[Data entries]
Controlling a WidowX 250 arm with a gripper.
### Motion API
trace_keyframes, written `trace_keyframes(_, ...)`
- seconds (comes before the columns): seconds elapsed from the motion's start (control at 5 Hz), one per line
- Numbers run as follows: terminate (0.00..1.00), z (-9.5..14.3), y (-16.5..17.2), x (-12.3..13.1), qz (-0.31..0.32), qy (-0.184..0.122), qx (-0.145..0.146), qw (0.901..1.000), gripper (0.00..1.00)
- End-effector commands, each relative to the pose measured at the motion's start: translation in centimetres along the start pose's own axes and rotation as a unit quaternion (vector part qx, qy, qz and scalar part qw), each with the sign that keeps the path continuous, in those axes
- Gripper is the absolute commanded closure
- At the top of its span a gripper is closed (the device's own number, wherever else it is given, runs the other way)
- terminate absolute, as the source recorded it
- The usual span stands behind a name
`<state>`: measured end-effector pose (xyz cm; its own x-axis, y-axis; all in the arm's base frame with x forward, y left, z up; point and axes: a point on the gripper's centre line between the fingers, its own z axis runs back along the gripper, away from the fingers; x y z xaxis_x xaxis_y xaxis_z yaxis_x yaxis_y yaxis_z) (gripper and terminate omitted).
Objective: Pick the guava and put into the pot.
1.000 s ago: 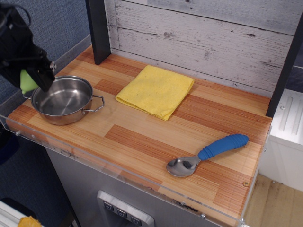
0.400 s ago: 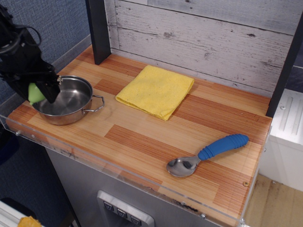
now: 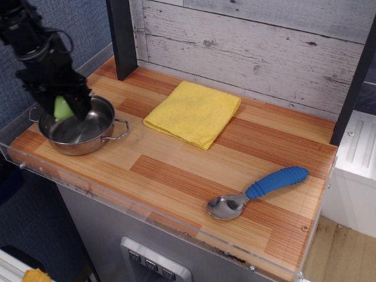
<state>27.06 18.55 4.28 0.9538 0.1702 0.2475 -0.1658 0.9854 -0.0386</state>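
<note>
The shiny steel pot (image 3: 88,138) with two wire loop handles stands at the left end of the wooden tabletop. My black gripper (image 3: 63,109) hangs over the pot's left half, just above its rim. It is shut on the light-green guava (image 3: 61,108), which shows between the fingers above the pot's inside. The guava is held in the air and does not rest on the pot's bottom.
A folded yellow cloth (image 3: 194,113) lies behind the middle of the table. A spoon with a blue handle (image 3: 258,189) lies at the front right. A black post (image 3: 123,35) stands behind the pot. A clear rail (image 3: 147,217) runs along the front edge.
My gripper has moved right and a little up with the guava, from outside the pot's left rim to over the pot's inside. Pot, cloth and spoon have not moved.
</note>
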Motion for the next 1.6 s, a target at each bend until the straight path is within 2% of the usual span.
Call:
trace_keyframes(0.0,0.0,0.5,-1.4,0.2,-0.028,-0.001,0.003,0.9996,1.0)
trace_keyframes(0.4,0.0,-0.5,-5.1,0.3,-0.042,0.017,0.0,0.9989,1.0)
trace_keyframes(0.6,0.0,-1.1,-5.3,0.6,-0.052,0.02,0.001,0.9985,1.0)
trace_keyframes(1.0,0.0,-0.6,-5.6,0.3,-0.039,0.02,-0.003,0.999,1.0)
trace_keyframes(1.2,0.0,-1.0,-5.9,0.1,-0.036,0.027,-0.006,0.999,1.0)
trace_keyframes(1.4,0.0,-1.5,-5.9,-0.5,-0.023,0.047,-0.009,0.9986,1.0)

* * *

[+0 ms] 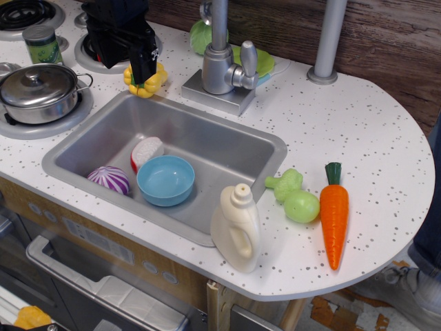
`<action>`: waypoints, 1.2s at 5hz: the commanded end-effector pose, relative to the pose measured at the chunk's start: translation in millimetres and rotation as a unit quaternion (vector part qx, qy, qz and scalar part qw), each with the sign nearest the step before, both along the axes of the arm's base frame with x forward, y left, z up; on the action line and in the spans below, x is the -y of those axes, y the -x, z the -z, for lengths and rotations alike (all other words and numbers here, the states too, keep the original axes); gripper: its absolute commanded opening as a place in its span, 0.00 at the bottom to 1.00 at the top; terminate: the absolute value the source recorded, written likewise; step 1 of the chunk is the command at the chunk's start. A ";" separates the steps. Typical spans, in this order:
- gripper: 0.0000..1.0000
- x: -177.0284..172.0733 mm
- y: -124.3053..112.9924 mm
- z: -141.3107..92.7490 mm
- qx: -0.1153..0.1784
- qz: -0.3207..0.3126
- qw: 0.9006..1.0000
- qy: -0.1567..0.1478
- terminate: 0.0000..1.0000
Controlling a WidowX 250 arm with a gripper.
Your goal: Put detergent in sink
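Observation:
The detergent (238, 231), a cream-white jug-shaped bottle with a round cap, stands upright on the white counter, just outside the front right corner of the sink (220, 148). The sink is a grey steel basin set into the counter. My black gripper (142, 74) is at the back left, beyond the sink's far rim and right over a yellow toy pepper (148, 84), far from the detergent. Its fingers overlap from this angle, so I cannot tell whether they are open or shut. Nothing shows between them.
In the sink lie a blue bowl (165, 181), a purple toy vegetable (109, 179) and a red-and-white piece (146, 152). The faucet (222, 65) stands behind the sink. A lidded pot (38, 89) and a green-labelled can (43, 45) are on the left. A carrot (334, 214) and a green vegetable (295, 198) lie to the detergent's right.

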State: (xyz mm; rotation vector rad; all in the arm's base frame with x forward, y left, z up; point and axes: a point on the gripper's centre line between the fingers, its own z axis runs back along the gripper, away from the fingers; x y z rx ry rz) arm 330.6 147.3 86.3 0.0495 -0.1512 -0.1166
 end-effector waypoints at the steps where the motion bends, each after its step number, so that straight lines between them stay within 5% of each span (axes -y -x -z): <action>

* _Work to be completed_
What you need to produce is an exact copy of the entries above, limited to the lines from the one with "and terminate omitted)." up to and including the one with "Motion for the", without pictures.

* _Reply to the exercise_
`<state>`: measured end-effector pose (xyz cm; its own x-axis, y-axis; all in the arm's base frame with x forward, y left, z up; point and axes: a point on the gripper's centre line between the fingers, its own z axis runs back along the gripper, away from the fingers; x y z xaxis_x xaxis_y xaxis_z yaxis_x yaxis_y yaxis_z) (gripper and terminate omitted).
Objective: Pick the guava and put into the pot.
1.000 s ago: 
0.400 s ago: 
now: 
<state>27.06 18.55 4.28 0.9538 0.1702 0.2475 -0.1658 0.9854 -0.0386</state>
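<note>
The shiny steel pot (image 3: 88,138) with two wire loop handles stands at the left end of the wooden tabletop. My black gripper (image 3: 63,109) hangs over the pot's left half, just above its rim. It is shut on the light-green guava (image 3: 61,108), which shows between the fingers above the pot's inside. The guava is held in the air and does not rest on the pot's bottom.
A folded yellow cloth (image 3: 194,113) lies behind the middle of the table. A spoon with a blue handle (image 3: 258,189) lies at the front right. A black post (image 3: 123,35) stands behind the pot. A clear rail (image 3: 147,217) runs along the front edge.
My gripper has moved right and a little up with the guava, from outside the pot's left rim to over the pot's inside. Pot, cloth and spoon have not moved.
</note>
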Motion for the next 1.6 s, a target at each bend until the straight path is within 2% of the usual span.

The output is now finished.